> Exercise
Working from the entries below, tally each line that holds "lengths". Give the tally and nothing else.

> Dataset records
□ □ □ □ □ □ □
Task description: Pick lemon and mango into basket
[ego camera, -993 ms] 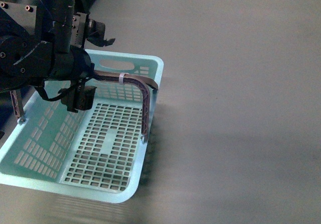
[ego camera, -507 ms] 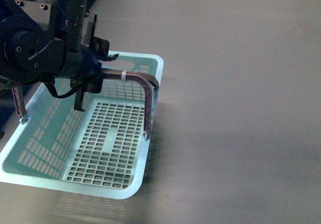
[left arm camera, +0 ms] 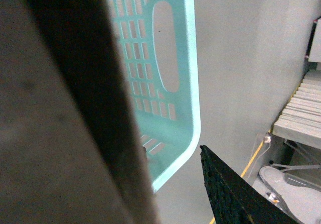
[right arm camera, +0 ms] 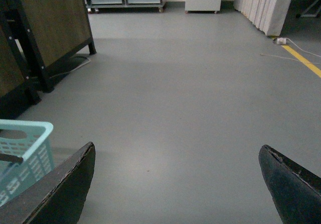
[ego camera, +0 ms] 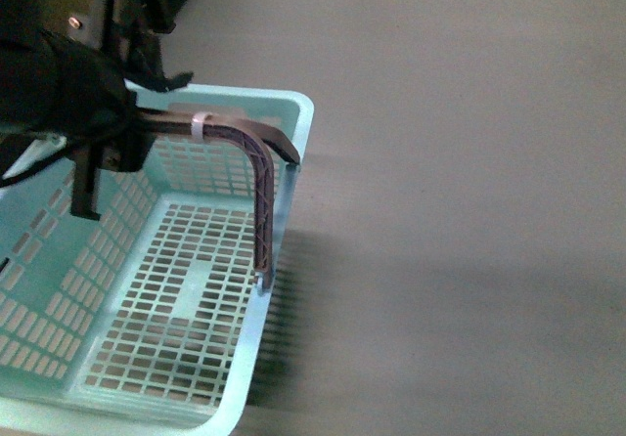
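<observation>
Basket (ego camera: 245, 96) looms larger and sits further left in our front view than a moment ago. The left arm has gone up and left with it, and the near rim now runs out of frame.

Near: the right gripper (right arm camera: 176, 151) hangs low over grey floor (ego camera: 469, 211), fingers (right arm camera: 65, 194) spread wide with nothing between them. The basket's corner (right arm camera: 30, 133) shows just beside one finger, not touching it.

Left gripper (ego camera: 132, 123): in the front view it closes round the brown handle (ego camera: 262, 201), just beside a white tie (ego camera: 202, 123). The handle stands raised and bends down to the right wall. In the left wrist view one black ribbed finger (left arm camera: 230, 199) shows clear. A broad blurred bar fills the rest, so we cannot check the pinch from there. The basket's end wall and oval slot (left arm camera: 165, 48) lie beyond it.

Edges: the basket's right rim casts a soft shadow on the floor alongside. Right of that rim the floor runs open.

Far: a wooden panel (right arm camera: 50, 18) on dark legs stands well apart. A yellow line (right arm camera: 306, 61) and a pale curtain (right arm camera: 263, 3) edge the far side.
</observation>
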Robot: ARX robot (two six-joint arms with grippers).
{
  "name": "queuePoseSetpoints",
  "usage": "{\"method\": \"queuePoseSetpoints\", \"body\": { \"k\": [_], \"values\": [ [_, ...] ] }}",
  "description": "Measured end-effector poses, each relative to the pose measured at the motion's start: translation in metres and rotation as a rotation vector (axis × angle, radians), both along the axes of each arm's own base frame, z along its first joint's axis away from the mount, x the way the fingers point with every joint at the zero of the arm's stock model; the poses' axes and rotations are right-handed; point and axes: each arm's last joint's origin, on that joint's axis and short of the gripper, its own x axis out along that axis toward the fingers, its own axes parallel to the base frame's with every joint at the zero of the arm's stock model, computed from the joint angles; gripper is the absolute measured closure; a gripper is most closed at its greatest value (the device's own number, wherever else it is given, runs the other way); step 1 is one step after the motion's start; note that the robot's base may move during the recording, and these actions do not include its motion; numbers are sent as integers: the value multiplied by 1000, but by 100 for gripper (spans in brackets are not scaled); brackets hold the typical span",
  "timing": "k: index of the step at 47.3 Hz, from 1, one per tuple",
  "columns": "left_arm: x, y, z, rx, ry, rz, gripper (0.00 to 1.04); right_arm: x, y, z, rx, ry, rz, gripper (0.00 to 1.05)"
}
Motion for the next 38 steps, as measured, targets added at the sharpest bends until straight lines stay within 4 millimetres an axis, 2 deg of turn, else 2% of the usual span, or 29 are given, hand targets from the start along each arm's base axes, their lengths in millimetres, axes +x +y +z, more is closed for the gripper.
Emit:
{"method": "queuePoseSetpoints", "body": {
  "k": [8, 16, 19, 22, 30, 38],
  "values": [
    [-43, 13, 66, -19, -77, 7, 75, 0, 0, 0, 0, 0, 0, 9],
    [-71, 24, 111, -45, -152, 20, 75, 0, 0, 0, 0, 0, 0, 9],
    [-90, 31, 134, -56, -194, 29, 75, 0, 0, 0, 0, 0, 0, 9],
    [-105, 36, 150, -63, -216, 37, 75, 0, 0, 0, 0, 0, 0, 9],
    [-131, 45, 174, -71, -242, 43, 75, 0, 0, 0, 0, 0, 0, 9],
    [-131, 46, 174, -70, -240, 46, 76, 0, 0, 0, 0, 0, 0, 9]
  ]
}}
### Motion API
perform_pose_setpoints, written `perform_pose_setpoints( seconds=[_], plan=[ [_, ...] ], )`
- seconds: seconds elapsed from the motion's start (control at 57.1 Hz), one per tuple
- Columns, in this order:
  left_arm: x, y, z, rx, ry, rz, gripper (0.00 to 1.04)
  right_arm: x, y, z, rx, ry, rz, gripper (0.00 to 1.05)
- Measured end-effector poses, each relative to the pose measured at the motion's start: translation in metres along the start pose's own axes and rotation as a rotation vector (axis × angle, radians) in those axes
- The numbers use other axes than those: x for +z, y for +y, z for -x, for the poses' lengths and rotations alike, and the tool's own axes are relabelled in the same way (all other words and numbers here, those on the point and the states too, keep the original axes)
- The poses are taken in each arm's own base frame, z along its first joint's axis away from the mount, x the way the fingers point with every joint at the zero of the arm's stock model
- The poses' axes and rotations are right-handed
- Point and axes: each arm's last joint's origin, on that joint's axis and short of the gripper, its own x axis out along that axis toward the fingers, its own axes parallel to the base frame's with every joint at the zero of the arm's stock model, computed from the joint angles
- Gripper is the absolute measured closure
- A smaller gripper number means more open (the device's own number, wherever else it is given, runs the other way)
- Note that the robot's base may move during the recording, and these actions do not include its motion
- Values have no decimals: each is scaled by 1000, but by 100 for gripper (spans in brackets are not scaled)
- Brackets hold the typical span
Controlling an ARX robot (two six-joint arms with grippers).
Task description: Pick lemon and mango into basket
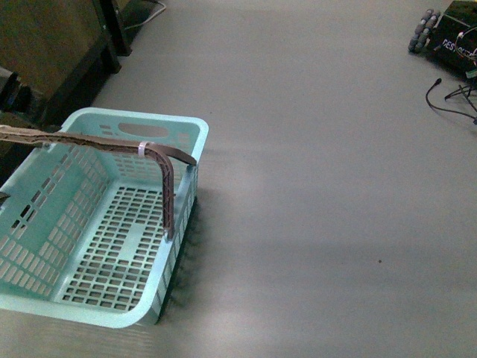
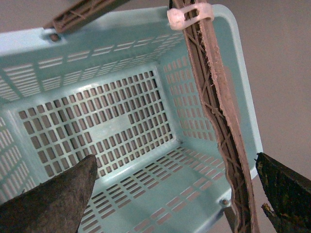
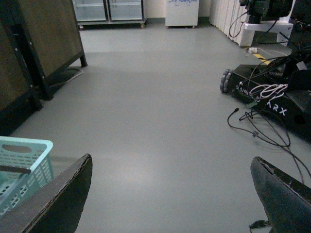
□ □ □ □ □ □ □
> Finished exercise
2